Note to Reporters: A photo of Audrey Gramling is available with this release at news.colostate.edu
Audrey A. Gramling, Ph.D., CPA, CIA, has joined the Colorado State University College of Business as chair of the Department of Accounting. She took over the position on July 1.
Gramling comes to CSU from Bellarmine University in Louisville, Ky., where she also chaired the accounting department and held the Treece Endowed Chair. She has been on the accounting faculty at Kennesaw State University, Georgia State University, Wake Forest University, and University of Illinois at Urbana-Champaign.
“I am happy to be part of Colorado State’s very strong accounting program,” she said. “We have great support from the firms who employ our students and a strong faculty that can bring their research into the classroom to keep the curriculum content relevant.”
Her goals as department chair are to assure students, both accounting majors and non-business majors alike, a rigorous academic experience.
“Accounting is so fundamental to any business setting that exposure to the subject can benefit everyone, from someone studying fashion merchandising to music majors who will need to manage their careers,” Gramling said.
She also looks forward to the department providing career development opportunities for accounting majors, and reaching out to alumni across the country who can share their experience in the workplace with current students.
Prior to earning her Ph.D. at the University of Arizona, Gramling worked as an external auditor at a predecessor firm of Deloitte and as an internal auditor at Georgia Institute of Technology. She has also served a one year appointment as an Academic Accounting Fellow in the Office of the Chief Accountant at the U.S. Securities and Exchange Commission. She is the past-President of the Auditing Section of the American Accounting Association and has served in an advisory role to the Committee of Sponsoring Organizations (COSO).
Gramling’s research investigates both internal and external auditing issues, with a focus on decision behavior of auditors, external auditor independence, internal control reporting, and other factors affecting the market for audit and assurance services.
As a professor at CSU, she will be teaching auditing classes, and she feels strongly about the importance of ethical behavior in a field that has been battered during recent economic times.

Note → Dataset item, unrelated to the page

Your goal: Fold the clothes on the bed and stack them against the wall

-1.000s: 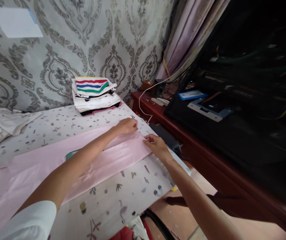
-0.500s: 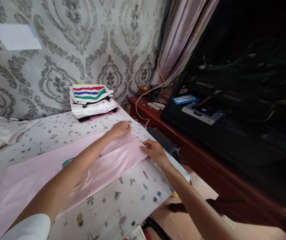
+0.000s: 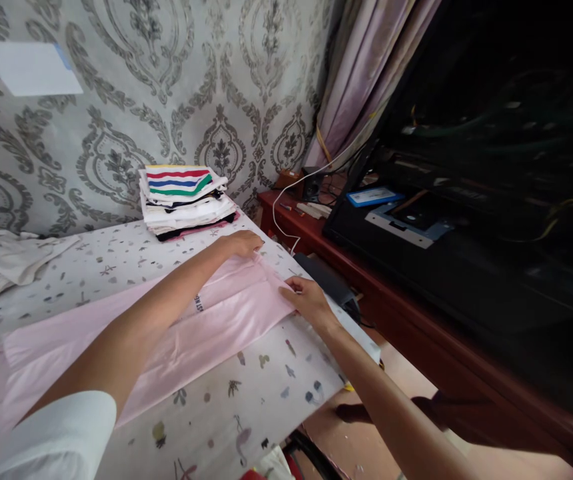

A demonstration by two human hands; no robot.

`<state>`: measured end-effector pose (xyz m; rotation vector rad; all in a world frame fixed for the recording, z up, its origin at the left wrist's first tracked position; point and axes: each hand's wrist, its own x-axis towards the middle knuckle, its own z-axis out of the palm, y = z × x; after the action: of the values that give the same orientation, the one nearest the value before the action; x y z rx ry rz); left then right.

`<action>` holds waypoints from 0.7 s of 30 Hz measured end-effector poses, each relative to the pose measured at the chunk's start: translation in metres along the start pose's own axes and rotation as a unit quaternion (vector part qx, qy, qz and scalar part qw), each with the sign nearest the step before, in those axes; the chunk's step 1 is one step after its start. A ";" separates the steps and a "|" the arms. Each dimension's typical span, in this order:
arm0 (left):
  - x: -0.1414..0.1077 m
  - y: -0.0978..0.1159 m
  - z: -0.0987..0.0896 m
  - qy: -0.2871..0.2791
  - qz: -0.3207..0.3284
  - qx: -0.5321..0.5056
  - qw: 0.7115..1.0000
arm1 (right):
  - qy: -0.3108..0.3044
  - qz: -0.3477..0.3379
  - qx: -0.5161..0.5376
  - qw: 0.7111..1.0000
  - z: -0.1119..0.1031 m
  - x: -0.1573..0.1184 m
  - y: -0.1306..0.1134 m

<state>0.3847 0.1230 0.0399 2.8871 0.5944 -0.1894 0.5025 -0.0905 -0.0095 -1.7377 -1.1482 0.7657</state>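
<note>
A pink T-shirt (image 3: 226,317) lies in a long folded strip across the patterned bed sheet, with dark lettering partly visible on it. My left hand (image 3: 244,245) is closed on the far corner of its right end, and the cloth puckers just below the fingers. At the near corner of that same end, my right hand (image 3: 310,300) pinches the hem between thumb and fingers. My left forearm crosses over the T-shirt and hides part of its middle.
A stack of folded clothes (image 3: 186,200), striped one on top, stands against the wall. Rumpled pale cloth (image 3: 1,263) lies at far left. To the right are a reddish wooden desk (image 3: 391,287), a white cable (image 3: 286,193) and an open black electronics case (image 3: 491,253).
My left hand has shifted slightly back and now grips the far corner, drawing the pink cloth up into puckers. Dark lettering shows where a teal print was partly visible. My right hand barely moved.
</note>
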 end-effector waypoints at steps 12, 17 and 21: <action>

“I tell my students that as auditors, they will have many opportunities to decide how to audit and what to audit in a given business,” Gramling explained. “When they make those decisions, they have to keep in mind that they are working for the public, for the investors in that company. Those investors, who could include retirees like their grandparents, have a right to expect a full and fair audit. In that sense, they are working for the public good.”